Actualité du droit pénal et de science criminelle
n° 12-83.024
M. M. avait été condamné par arrêt du 30 avril 2008 de la cour d'appel de Chambéry à la peine d'un an d'emprisonnement des chefs d'escroqueries et tentatives, faux administratifs et usage, transport et mise en circulation de fausse monnaie suite à la dénonciation officielle de ces faits par les autorités judiciaires suisses.

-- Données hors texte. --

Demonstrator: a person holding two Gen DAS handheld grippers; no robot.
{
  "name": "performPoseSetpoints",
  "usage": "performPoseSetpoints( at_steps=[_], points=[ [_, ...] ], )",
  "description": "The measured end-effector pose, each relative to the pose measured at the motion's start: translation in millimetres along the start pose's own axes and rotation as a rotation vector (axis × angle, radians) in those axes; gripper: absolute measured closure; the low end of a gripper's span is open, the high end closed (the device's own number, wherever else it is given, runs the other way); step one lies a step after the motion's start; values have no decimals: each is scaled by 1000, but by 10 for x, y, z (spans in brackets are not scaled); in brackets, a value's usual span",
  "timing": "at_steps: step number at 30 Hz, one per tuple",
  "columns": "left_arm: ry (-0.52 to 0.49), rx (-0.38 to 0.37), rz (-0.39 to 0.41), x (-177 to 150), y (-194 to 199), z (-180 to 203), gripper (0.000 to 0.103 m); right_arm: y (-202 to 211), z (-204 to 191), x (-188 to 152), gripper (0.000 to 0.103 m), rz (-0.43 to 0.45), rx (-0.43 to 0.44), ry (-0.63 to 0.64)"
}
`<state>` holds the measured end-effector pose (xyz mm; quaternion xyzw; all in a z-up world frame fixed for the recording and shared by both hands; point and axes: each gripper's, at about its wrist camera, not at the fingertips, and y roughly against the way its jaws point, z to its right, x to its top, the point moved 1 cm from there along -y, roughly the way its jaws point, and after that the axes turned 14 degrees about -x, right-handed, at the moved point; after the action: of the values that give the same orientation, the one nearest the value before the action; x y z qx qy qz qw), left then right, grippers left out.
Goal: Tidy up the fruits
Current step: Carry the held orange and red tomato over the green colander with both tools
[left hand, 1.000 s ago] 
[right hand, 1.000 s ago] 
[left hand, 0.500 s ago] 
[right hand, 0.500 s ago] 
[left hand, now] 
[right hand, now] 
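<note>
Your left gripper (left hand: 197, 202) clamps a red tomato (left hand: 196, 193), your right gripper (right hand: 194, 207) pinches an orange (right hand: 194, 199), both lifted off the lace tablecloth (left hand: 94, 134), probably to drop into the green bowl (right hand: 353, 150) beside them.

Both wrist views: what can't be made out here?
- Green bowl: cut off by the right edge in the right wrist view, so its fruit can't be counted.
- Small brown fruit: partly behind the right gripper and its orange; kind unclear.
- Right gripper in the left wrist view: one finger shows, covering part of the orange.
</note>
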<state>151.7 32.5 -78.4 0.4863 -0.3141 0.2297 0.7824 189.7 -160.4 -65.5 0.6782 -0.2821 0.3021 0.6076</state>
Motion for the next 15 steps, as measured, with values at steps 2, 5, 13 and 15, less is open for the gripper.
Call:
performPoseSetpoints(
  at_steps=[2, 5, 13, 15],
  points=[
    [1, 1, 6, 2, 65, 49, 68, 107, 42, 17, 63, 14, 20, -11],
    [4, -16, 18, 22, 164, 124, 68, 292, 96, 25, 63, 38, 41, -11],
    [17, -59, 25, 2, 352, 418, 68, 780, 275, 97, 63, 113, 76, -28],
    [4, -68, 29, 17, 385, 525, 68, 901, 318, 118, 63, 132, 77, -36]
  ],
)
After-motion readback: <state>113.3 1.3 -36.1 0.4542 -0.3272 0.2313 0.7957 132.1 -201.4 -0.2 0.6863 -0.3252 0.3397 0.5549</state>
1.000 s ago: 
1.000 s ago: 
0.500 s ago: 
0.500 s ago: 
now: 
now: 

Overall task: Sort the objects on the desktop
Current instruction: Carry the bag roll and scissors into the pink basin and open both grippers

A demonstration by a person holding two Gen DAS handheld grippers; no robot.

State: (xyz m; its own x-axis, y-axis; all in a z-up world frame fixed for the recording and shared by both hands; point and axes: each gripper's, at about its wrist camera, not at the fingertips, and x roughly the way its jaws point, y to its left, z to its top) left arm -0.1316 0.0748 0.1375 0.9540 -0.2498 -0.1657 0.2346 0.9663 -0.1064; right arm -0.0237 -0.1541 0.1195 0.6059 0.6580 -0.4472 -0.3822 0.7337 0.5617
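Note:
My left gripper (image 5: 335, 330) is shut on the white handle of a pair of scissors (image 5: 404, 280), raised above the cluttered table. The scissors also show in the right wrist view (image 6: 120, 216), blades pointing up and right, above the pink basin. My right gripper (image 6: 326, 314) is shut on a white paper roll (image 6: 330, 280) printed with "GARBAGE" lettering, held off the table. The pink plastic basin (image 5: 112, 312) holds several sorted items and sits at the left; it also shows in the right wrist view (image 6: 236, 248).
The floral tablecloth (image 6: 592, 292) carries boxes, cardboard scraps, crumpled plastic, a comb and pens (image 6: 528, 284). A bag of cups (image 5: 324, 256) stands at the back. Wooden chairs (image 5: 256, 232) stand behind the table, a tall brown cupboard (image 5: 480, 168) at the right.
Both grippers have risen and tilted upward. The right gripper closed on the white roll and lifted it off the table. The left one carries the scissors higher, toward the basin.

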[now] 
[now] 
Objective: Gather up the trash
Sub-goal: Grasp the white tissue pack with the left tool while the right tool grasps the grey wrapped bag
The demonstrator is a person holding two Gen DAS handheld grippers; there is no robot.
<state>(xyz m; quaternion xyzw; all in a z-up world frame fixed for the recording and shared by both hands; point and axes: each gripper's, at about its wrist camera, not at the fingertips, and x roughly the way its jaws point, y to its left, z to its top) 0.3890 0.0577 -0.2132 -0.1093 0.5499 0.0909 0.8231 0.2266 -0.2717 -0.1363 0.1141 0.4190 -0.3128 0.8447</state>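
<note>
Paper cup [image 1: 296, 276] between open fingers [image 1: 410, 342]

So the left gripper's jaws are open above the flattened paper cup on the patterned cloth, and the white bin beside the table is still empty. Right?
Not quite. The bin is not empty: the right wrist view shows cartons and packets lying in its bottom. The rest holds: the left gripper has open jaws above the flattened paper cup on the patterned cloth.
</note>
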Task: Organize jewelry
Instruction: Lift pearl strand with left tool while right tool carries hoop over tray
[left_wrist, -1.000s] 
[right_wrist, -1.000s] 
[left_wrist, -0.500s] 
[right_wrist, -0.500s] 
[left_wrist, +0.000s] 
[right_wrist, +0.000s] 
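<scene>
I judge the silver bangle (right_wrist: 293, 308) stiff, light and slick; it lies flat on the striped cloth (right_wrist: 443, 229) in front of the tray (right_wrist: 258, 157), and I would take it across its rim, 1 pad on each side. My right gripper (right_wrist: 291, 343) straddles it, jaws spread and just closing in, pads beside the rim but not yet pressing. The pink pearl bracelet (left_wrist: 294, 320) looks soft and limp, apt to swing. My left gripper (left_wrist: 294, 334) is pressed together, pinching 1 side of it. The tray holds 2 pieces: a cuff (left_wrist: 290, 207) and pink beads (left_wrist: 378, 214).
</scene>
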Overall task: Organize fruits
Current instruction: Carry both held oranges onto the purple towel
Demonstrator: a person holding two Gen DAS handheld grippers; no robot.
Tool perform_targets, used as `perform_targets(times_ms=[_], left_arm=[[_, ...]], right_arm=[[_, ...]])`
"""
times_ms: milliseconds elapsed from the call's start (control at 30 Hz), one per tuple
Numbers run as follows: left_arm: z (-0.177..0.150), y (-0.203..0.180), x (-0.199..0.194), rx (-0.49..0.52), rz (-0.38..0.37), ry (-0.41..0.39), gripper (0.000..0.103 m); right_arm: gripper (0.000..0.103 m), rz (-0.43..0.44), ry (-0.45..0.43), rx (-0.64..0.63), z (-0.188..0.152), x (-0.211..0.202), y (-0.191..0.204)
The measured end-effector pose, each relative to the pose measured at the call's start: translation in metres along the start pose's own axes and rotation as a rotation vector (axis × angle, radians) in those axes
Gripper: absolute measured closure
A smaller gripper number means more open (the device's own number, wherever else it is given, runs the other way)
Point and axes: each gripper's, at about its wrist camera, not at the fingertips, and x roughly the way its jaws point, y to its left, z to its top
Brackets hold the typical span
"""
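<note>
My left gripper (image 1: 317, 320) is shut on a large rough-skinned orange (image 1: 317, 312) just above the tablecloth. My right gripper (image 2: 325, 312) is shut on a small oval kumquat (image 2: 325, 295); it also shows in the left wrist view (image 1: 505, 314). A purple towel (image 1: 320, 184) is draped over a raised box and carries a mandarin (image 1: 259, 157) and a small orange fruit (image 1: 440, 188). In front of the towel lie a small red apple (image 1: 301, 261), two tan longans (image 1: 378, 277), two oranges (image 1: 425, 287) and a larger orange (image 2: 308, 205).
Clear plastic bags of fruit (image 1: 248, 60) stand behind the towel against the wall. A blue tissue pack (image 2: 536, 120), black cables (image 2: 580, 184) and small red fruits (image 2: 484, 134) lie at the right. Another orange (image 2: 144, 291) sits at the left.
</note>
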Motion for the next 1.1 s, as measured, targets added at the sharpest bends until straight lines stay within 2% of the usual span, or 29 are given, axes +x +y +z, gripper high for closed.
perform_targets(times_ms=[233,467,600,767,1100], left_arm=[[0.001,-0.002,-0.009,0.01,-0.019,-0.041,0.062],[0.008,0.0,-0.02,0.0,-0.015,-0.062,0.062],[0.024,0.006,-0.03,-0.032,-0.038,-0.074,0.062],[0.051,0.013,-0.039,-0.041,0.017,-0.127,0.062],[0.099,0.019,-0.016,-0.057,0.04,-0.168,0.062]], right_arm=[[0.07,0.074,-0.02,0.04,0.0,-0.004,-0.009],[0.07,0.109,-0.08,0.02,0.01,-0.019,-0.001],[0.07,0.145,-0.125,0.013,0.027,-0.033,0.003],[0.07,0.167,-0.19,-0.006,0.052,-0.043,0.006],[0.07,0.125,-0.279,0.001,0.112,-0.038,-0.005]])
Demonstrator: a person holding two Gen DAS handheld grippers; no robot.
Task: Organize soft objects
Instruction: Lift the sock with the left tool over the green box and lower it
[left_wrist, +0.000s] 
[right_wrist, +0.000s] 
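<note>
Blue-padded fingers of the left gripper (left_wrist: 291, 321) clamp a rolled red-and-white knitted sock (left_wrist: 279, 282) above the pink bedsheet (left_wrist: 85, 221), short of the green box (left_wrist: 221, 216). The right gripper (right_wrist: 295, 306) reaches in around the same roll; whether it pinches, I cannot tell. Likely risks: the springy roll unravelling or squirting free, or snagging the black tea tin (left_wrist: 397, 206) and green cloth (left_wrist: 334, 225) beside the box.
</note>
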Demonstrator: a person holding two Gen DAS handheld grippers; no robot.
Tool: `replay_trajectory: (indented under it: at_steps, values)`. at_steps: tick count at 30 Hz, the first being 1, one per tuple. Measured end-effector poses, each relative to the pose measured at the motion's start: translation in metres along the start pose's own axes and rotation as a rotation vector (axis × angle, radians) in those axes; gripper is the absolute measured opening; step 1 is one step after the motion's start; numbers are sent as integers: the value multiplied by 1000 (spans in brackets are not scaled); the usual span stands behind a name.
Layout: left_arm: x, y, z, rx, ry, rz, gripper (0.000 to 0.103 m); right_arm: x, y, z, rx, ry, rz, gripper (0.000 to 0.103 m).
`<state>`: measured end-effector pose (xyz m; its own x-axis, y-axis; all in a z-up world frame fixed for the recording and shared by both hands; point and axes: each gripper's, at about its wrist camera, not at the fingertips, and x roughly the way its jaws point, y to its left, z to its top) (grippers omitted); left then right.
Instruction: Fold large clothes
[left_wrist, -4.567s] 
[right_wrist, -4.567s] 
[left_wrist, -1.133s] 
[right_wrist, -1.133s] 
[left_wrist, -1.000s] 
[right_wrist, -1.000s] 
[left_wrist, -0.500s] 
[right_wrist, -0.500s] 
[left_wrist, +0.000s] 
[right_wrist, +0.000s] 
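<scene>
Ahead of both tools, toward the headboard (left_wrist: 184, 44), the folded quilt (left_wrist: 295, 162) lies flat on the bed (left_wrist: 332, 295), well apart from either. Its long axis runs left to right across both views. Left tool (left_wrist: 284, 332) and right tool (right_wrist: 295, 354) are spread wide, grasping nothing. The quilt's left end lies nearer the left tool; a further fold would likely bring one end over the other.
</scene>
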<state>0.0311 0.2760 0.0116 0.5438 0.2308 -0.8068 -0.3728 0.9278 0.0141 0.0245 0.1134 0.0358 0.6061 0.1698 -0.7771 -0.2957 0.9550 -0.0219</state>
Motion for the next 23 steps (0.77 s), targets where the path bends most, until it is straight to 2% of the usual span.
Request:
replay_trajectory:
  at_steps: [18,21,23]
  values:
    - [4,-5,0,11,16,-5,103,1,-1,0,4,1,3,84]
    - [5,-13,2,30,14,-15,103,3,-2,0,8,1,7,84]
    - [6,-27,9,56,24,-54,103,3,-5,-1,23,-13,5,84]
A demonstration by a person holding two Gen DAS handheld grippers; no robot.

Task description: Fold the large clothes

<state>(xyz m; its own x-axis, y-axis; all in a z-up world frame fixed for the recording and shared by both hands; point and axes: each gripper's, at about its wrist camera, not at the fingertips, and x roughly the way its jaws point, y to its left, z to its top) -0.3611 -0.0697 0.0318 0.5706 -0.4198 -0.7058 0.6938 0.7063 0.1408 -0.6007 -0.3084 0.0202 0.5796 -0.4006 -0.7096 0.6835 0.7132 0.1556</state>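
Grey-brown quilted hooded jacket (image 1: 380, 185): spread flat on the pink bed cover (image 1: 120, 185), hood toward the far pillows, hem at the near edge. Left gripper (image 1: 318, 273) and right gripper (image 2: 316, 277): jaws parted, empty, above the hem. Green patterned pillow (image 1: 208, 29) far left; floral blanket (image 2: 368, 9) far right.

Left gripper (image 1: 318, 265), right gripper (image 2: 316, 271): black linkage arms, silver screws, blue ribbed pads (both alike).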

L'intéressé avait alors saisi la cour d'appel d'une requête en application de l'article 710 du code de procédure pénale afin que soit déduite de la durée de la peine prononcée la détention provisoire subie en Suisse du 6 mai au 1er décembre 2003 à raison des faits jugés en France. Cette requête avait cependant été rejetée par la cour d'appel de Chambéry. Selon cette dernière, M. M. n'avait pas été détenu en Suisse en exécution d'un mandat d'arrêt européen ou sur la base d'une demande d'extradition, mais avait été détenu provisoirement pour des faits commis en Suisse qui avaient fait l'objet d'une dénonciation officielle aux autorités judiciaires françaises. Les magistrats avaient alors estimé que les conditions de l'article 716-4 du code de procédure pénale n'étaient pas réunies. Un pourvoi en cassation avait en conséquence été formé par M. M. par l'intermédiaire duquel il invoquait, notamment, une violation de l'article 716-4 du code de procédure pénale. Ce pourvoi se révèle utile. La Haute juridiction casse en toutes ses dispositions l'arrêt de la cour d'appel de Chambéry et déclare que la détention provisoire subie en Suisse sera déduite de la durée de la peine prononcée en France.